The pool is crystal blue under the bright sky.  Taunting.

I can take her out but if we go too far, or do too much, the throbbing begins again.  Maybe we will make a quick trip somewhere just to get out.

I have a million things to do.  No shortage of work to keep me busy.  But, I can’t seem to get anything done.  Irony.  You want and want for time to get things done, and then… it’s like I developed a full blown case of ADHD.  I can’t keep up with my mind, and the list just grows.

If I take responsibility, some of this feeling comes from my general lack of spontaneity.  I am a planner.  Much to my detriment.  I long to be the one who just gets in the car and goes.  But even though I struggle with this and try to gain a glimmer of impulsive behavior, the reality of our lives seems to tether us close to home.

Allergy meals are tough to come by and can’t be taken for granted.  Food and enzymes must be planned….The consequences are dire and painful.  I won’t take the risk.

So, here we sit.  God bless her, and her patience as she alternates reading, TV, and playing with the iPad.

I am working on laundry and the floors, and cutting some 100s charts out of laminate for school.  Always moving, and accomplishing precious little.

I am breaking out into a cold sweat as I schedule our next round of appointments.  What a feat.  Distressing, disturbing, necessary waste of time.  I have about 8 scheduled for us from December to February already.  And a few others sprinkled in for good measure.

worry 2

We see the doctor on Thursday.  She should get some freedom then.  Just in time to set up my classroom.

Maybe I will just open the cage long enough to sit on the deck, or take her for a walk around the block.

Have to remember the little things, because they really are the big things, right?

the-little-things

Staying focused…

It Never Gets Easier

They say “practice makes perfect.”

I disagree.

No matter how many times we practice this scenario, for surgery, for biopsies, for tests- it is no easier now than it was the very first time.

And boy have we had practice!

This morning, as Daddy walked with her to the operating room,(our routine firmly in place – Daddy does the OR and Mommy does any overnight stays) I was still struck with the distinct feeling that I had been kicked in the stomach with a large pair of steel tipped boots.

This one should be ok. 9 days wrapped and dry. Stitches removed, and we should see progress.

As long as…

Well now we fidget and pray and keep busy.

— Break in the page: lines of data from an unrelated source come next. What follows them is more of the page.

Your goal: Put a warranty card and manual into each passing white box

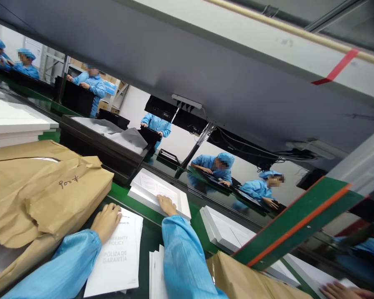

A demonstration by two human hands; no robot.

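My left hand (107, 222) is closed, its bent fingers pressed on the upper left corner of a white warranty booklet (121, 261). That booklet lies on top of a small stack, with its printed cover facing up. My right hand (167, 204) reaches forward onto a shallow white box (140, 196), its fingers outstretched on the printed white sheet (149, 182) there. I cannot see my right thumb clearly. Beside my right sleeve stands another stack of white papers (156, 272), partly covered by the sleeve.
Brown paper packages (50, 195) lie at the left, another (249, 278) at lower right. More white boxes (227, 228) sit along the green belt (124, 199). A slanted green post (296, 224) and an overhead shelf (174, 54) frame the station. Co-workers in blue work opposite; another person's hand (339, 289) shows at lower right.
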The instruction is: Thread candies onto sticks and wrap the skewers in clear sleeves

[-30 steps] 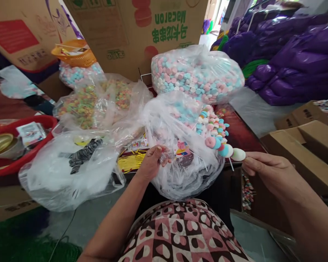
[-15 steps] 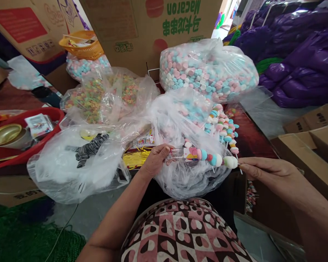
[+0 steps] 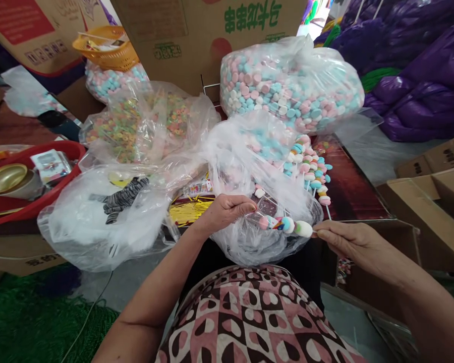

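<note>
A marshmallow skewer (image 3: 303, 229) in pink, blue, white and pale green spans the gap between my hands. My right hand (image 3: 353, 244) pinches its stick end. At the other end my left hand (image 3: 227, 212) grips a clear printed wrapper (image 3: 277, 223), which is around part of the skewer; how far it reaches is hard to see. Just below and behind lies a crumpled clear bag (image 3: 245, 244). Finished-looking skewers (image 3: 312, 174) are piled beyond my right hand. Yellow twist ties (image 3: 189, 210) lie left of my left hand, beside a stack of printed wrappers (image 3: 196, 188).
A big bag of marshmallows (image 3: 283, 91) stands at the back, with a bag of gummy rings (image 3: 117, 131) to its left. Far left is a red basin (image 3: 70, 184). A striped grey cloth item (image 3: 125, 197) rests on white plastic. Open cardboard boxes (image 3: 431, 191) stand at right.
The skewer has gone into the printed wrapper, which now covers part of the marshmallows. My right hand has moved left and slightly down, and my left hand slightly right, closing the gap.
</note>
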Demonstrator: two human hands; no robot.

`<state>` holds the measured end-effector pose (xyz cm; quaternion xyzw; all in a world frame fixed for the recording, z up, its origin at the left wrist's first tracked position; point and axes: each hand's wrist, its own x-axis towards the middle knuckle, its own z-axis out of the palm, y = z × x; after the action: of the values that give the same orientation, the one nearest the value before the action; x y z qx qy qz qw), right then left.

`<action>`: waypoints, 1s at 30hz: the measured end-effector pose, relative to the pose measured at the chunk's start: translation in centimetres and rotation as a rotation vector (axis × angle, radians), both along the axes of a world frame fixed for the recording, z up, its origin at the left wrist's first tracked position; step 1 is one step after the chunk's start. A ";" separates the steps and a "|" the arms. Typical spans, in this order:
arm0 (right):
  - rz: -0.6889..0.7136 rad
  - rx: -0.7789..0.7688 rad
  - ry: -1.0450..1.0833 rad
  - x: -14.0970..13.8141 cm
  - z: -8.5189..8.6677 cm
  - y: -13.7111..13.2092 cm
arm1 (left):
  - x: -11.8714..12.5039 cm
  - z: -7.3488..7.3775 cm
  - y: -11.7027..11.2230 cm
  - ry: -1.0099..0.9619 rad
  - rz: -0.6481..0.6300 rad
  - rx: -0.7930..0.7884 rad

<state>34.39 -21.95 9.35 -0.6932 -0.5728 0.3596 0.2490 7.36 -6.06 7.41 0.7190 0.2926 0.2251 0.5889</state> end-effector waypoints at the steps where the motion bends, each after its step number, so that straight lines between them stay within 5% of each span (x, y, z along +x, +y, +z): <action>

There will be time for the rest.20130820-090603.jpg

My Wish

What would I do?
What would I do?

I have been quiet this week.  That in and of itself is unlike me.

I am tired – well bordering on downright wiped out.

There are a few more weeks of summer to go, and aside from a well planned Disney Trip, set in place in January – there seems to be precious little to look forward to.

Meghan has a short list of “have tos” which I plan to do EVERYTHING in my power to work out for her, but really every effort I made to keep this summer better – to “streamline the doctor visits” seems to have failed miserably.

Today she began her summer homework.  While it is reasonable, it is one more thing on a list of “have-tos” for a kid that just wants to be a kid.

There is no camp for Meghan.  It is all doctors appointments – all the time.  And when it is not her appointments it seems to be mine.  She is swimming three nights a week on a new team, at least she is LOVING that – but we have barely been inside our previously overused pool.

Wishes 1

And its funny, while she and I have both had appointments of almost equal number in the last few weeks, I feel so much less stress about mine.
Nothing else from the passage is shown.